▶ _Exercise_: Each line of the material below should be reproduced exactly.

___ Dataset records ___

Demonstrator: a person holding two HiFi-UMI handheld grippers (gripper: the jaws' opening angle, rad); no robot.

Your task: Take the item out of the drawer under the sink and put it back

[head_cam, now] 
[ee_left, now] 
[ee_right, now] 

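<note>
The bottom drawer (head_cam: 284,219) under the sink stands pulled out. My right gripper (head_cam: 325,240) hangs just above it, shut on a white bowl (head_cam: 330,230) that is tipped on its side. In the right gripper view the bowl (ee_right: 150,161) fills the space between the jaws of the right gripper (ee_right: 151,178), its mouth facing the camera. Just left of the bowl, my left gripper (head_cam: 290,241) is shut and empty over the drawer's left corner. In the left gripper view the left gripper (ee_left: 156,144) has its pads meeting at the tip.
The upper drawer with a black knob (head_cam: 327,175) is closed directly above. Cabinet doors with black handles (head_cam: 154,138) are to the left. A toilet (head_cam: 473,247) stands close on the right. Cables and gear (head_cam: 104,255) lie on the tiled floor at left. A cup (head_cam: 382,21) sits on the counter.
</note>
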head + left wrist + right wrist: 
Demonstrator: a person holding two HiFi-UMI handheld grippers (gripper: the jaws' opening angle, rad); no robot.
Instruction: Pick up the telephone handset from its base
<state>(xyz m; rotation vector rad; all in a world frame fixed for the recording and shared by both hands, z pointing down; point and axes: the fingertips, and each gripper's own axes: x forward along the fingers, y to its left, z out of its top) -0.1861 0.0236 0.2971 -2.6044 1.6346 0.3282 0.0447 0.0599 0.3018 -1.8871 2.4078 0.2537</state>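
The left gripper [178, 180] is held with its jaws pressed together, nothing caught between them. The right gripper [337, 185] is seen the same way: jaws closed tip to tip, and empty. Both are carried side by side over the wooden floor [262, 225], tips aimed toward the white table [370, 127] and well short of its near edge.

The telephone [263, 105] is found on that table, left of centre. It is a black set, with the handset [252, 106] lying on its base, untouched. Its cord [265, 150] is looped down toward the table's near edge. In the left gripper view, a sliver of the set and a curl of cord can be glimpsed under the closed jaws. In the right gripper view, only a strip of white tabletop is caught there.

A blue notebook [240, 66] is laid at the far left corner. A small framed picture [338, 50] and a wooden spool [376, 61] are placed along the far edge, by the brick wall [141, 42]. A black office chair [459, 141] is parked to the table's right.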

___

▶ _Finished task_:
Demonstrator: a person holding two HiFi-UMI handheld grippers (gripper: the jaws' opening angle, rad); no robot.

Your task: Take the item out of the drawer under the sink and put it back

[head_cam, now] 
[ee_left, now] 
[ee_right, now] 

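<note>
The bottom drawer (head_cam: 284,219) under the sink stands pulled out. My right gripper (head_cam: 325,240) hangs just above it, shut on a white bowl (head_cam: 330,230) that is tipped on its side. In the right gripper view the bowl (ee_right: 150,161) fills the space between the jaws of the right gripper (ee_right: 151,178), its mouth facing the camera. Just left of the bowl, my left gripper (head_cam: 290,241) is shut and empty over the drawer's left corner. In the left gripper view the left gripper (ee_left: 156,144) has its pads meeting at the tip.
The upper drawer with a black knob (head_cam: 327,175) is closed directly above. Cabinet doors with black handles (head_cam: 154,138) are to the left. A toilet (head_cam: 473,247) stands close on the right. Cables and gear (head_cam: 104,255) lie on the tiled floor at left. A cup (head_cam: 382,21) sits on the counter.
</note>
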head + left wrist + right wrist: 
Demonstrator: a person holding two HiFi-UMI handheld grippers (gripper: the jaws' opening angle, rad); no robot.
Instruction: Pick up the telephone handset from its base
<state>(xyz m; rotation vector rad; all in a world frame fixed for the recording and shared by both hands, z pointing down; point and axes: the fingertips, and each gripper's own axes: x forward along the fingers, y to its left, z out of its top) -0.1861 0.0236 0.2971 -2.6044 1.6346 0.3282 0.0447 0.0599 0.3018 -1.8871 2.4078 0.2537</state>
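The left gripper [178, 180] is held with its jaws pressed together, nothing caught between them. The right gripper [337, 185] is seen the same way: jaws closed tip to tip, and empty. Both are carried side by side over the wooden floor [262, 225], tips aimed toward the white table [370, 127] and well short of its near edge.

The telephone [263, 105] is found on that table, left of centre. It is a black set, with the handset [252, 106] lying on its base, untouched. Its cord [265, 150] is looped down toward the table's near edge. In the left gripper view, a sliver of the set and a curl of cord can be glimpsed under the closed jaws. In the right gripper view, only a strip of white tabletop is caught there.

A blue notebook [240, 66] is laid at the far left corner. A small framed picture [338, 50] and a wooden spool [376, 61] are placed along the far edge, by the brick wall [141, 42]. A black office chair [459, 141] is parked to the table's right.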

There's nothing left to add to the output.